Il sera rappelé que Monsieur [X] [F] était administrateur depuis 2005 de la société Francomet et directeur général délégué depuis le 13 janvier 2010 et dès lors qu’en ces qualités, il avait accès aux comptes et connaissait la situation comptable.

La preuve d’une faute de Monsieur [R] [F] à présenter à son fils une situation comptable embellie de la société n’est ainsi pas suffisamment rapportée.

La décision déférée, qui a débouté Monsieur [X] [F], qui ne rapporte également pas la preuve de son préjudice moral, de sa demande de dommages et intérêts, est par conséquent confirmée.

*Sur la demande reconventionnelle de Monsieur [R] [F] et de la société Arthenice au titre du complément de prix des actions :

Il se déduit de la condamnation de la société Arthenice au titre de la garantie d’éviction à restituer le prix versé par la société Velma qui entraîne une résolution des actes de cession en application de l’article 1630 du code civil que la décision déférée doit également être confirmée en ce qu’elle a rejeté la demande reconventionnelle de Monsieur [R] [F] et de la société Arthenice en paiement par Monsieur [X] [F] et la société Velma des sommes, respectivement, de 397.458 euros et 57.510 euros au titre du complément de prix des actions.
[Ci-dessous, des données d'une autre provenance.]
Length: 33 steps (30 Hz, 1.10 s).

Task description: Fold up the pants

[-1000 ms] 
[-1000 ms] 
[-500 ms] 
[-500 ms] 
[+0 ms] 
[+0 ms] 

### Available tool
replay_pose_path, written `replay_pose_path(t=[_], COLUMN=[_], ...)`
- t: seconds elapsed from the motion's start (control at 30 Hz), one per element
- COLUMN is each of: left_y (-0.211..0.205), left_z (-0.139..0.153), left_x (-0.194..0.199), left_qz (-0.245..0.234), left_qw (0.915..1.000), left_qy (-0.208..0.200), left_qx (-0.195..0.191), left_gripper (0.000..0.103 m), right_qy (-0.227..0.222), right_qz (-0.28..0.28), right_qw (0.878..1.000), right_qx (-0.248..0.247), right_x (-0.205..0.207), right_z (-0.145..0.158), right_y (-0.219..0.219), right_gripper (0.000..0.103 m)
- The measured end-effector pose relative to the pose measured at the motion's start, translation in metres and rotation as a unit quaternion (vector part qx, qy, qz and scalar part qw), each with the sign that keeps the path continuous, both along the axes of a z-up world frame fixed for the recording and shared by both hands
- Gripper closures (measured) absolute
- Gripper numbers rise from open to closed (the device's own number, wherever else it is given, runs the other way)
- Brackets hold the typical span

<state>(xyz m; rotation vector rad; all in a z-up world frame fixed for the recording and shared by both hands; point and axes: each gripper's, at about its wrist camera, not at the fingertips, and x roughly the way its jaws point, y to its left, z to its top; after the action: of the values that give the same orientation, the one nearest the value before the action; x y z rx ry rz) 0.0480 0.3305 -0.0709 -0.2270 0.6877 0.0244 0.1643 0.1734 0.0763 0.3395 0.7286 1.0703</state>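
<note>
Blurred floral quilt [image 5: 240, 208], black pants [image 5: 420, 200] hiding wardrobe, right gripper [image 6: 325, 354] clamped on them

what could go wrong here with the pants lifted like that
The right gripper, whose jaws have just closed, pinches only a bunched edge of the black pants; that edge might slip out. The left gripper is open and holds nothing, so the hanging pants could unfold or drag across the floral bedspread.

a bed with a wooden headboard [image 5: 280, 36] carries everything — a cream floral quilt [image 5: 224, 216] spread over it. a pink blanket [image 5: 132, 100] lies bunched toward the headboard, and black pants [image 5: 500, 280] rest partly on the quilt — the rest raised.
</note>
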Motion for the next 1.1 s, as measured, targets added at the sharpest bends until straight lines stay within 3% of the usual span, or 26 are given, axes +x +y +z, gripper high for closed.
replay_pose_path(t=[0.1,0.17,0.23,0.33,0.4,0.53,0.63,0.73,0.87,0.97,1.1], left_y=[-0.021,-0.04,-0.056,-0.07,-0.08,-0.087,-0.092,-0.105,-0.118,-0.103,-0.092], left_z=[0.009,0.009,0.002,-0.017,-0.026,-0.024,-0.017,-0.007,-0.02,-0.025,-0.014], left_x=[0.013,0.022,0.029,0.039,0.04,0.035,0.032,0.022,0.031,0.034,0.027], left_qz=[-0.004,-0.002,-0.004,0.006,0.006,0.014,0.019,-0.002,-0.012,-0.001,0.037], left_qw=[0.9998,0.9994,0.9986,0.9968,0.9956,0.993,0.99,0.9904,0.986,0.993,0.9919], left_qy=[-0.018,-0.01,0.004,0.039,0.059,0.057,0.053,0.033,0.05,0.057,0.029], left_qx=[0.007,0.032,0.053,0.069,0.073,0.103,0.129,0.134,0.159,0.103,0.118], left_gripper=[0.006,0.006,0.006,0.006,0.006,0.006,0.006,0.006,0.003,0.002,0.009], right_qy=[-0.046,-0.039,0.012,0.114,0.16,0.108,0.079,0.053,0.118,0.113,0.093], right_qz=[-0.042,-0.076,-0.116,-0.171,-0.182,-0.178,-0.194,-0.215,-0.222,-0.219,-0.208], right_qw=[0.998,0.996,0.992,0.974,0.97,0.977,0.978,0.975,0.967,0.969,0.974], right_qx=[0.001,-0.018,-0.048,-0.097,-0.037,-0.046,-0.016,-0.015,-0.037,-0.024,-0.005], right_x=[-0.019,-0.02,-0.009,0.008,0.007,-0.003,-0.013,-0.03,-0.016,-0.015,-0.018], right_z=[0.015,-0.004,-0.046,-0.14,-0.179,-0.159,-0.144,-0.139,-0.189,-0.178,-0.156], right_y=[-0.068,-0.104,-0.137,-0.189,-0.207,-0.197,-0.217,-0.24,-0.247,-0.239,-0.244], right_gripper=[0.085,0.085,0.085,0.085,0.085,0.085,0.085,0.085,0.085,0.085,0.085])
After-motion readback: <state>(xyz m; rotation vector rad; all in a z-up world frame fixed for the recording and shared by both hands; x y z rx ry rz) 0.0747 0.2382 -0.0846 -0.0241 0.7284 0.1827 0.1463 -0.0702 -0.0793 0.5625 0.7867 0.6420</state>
*Sur la demande de dommages et intérêts pour procédure abusive de Monsieur [R] [F] :

Monsieur [R] [F] soutient qu’en choisissant de concentrer et réserver ses poursuites à l’encontre de son propre père au lieu de saisir le tribunal administratif d’une demande de contestation du redressement fiscal et en utilisant des propos calomnieux, Monsieur [X] [F] lui a causé un préjudice moral qui devra être réparé par l’allocation d’une indemnité.

Il se déduit de la confirmation de la décision déféré, le caractère non abusif de l’action intentée par Monsieur [X] [F].

La décision déférée, qui a rejeté la demande de dommages et intérêts de Monsieur [R] [F], est également confirmée de ce chef.

*Sur les dépens et l’article 700 du code de procédure civile :

La décision déférée est confirmée en ce qui concerne les dépens et l’article 700 du code de procédure civile.

Monsieur [R] [F] et la société Arthenice sont condamnés aux dépens et à payer à Monsieur [X] [F] et à la société Velma la somme totale de 3.000 euros au titre de l’article 700 du code de procédure civile.

PAR CES MOTIFS

Confirme la décision entreprise,

Y ajoutant,

Condamne Monsieur [R] [F] et la société Arthenice à verser à Monsieur [X] [F] et à la société Velma une indemnité totale de 3.000 euros au titre de l’article 700 du code de procédure civile,

Condamne Monsieur [R] [F] et la société Arthenice aux dépens de l’appel,

Déboute les parties de toutes demandes plus amples ou contraires.